Contributing factors
It has been concluded that only servers running kernel version 4.15 were affected. This was true regardless of OS version, on servers running either Ubuntu 16.04 or 18.04.
The exact reason as to why this kernel version was the culprit, and what caused the issue during this deployment is still unknown.
Resolution
The problem was remedied by updating/downgrading the kernel on the affected servers to a version unaffected by the issue.
Impact
-
Time with partially degraded service - 4.5h.
-
Affected servers - 132 of 202 WireGuard servers.
Timeline
All times are local time, Sweden.
-
2020-04-27 18:14 - Deployment of extended port ranges and system monitoring changes to our WireGuard servers starts.
-
2020-04-27 19:16 - Sharp increase in customers emails about WireGuard servers being down.
-
2020-04-27 19:30 - Engineers begin troubleshooting the issue.
-
2020-04-27 19:40 - Issue is identified to be NAT related, servers are not correctly passing traffic.
-
2020-04-27 20:32 - Issue is identified to be due to kernel version 4.15, same issue was identified on a few servers on the 24th.
-
2020-04-27 20:35 - A mitigation in form of replacing the kernel with a non-affected version is verified.
-
2020-04-27 20:42 - Work begins on compiling a list of affected servers.
-
2020-04-27 21:08 - Remediation starts. Servers starts coming back online one by one.
-
2020-04-27 23:30 - Remediation of the majority of the servers is complete. Remaining servers are marked as being down.
-
2020-24-28 06:50 - 6 servers which died during the original remediation are brought back online.

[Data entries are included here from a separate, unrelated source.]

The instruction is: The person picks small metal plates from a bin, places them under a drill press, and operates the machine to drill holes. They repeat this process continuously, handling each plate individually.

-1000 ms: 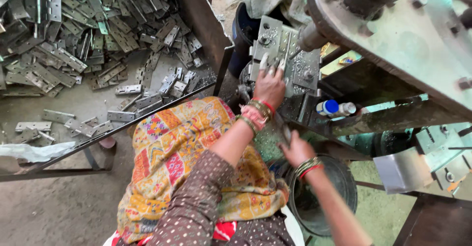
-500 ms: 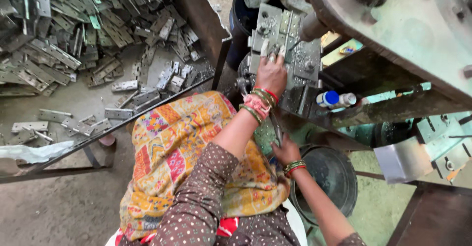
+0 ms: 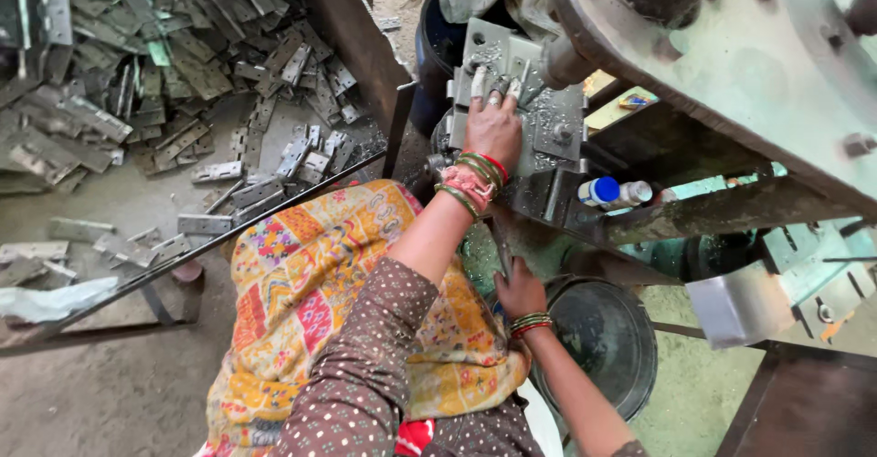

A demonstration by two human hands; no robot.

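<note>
My left hand [image 3: 493,130] lies flat on the grey metal bed [image 3: 548,114] of a press machine, fingers spread, with the fingertips on a pale metal block [image 3: 498,50]. It grips nothing that I can see. Red and green bangles circle that wrist. My right hand [image 3: 517,290] is lower, beside my lap, with its fingers curled around a thin dark metal bar [image 3: 501,254]. A patterned orange and yellow cloth [image 3: 311,283] covers my lap.
Several flat metal hinge plates [image 3: 183,64] are heaped on the floor at left, behind a dark steel frame [image 3: 352,41]. A round black pan [image 3: 598,338] sits under my right arm. The press's big painted body [image 3: 731,64] overhangs at right. A small blue-capped bottle [image 3: 610,192] lies on a ledge.
My left hand has slid further up the machine bed onto the pale block. My right hand has shifted down and to the left, toward my lap.
</note>
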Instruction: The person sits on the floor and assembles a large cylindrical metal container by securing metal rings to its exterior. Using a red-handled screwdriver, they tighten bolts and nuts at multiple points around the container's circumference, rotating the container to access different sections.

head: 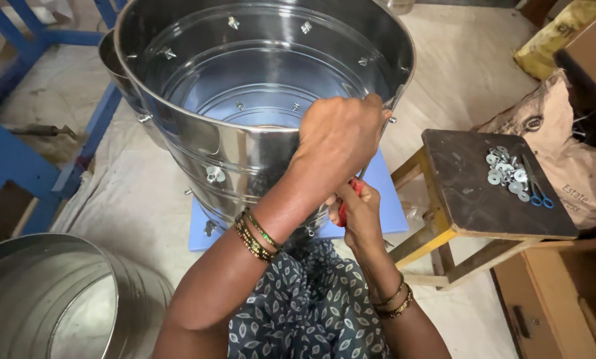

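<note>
Two hands: left hand (341,136) fingers over steel drum (245,86) rim.

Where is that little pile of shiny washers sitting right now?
In the head view, the washers lie on the right, on the dark top of a small wooden stool, beside blue-handled scissors and right of the big steel drum.

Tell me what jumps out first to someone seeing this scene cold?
A big shiny steel drum fills the top centre. The left hand grips its near rim while the right hand holds a red-handled tool just below. To the right, washers lie piled on a dark wooden stool.
</note>
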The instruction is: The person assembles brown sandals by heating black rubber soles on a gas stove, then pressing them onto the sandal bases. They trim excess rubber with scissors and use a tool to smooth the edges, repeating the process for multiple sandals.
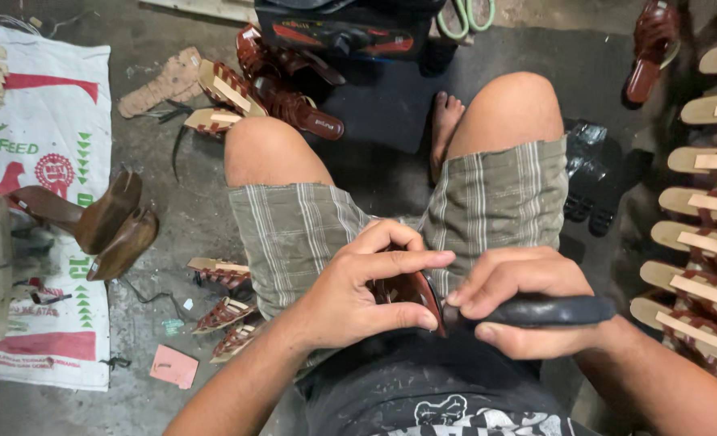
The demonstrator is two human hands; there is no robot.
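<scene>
My left hand (366, 287) grips a reddish-brown sandal piece (411, 292) held in my lap, fingers curled over its top and thumb under its edge. My right hand (516, 299) is closed around a dark tool handle (564, 309) that lies level and points right; its working end meets the sandal piece between my two hands. Most of the sandal piece is hidden by my left hand. I sit with knees apart in striped shorts (495, 198), one bare foot (445, 121) on the floor.
A row of tan sandal soles with woven brown straps (701, 242) runs down the right edge. Finished brown sandals (286, 89) lie ahead, loose strap pieces (225, 311) by my left thigh. Wooden shoe lasts (112, 222) stand on a printed white sack (52, 161) at left.
</scene>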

Improvements to our deployment procedures
In order to minimize the likelihood of another similar incident occurring, as well as its impact, we are making adjustments to our deployment procedures, including the following:
- Extending the minimum time during which changes are deployed and verified working to a subset of production servers, to at least 24 hours before being deployed to remaining servers.
- Ensuring that deployments start at 13:00 or earlier (local Swedish time), to ensure that the majority of our engineers are available in-case of any deployment issues.
- Improving our existing end to end and functional test utilities to verify functionality of servers post deployment.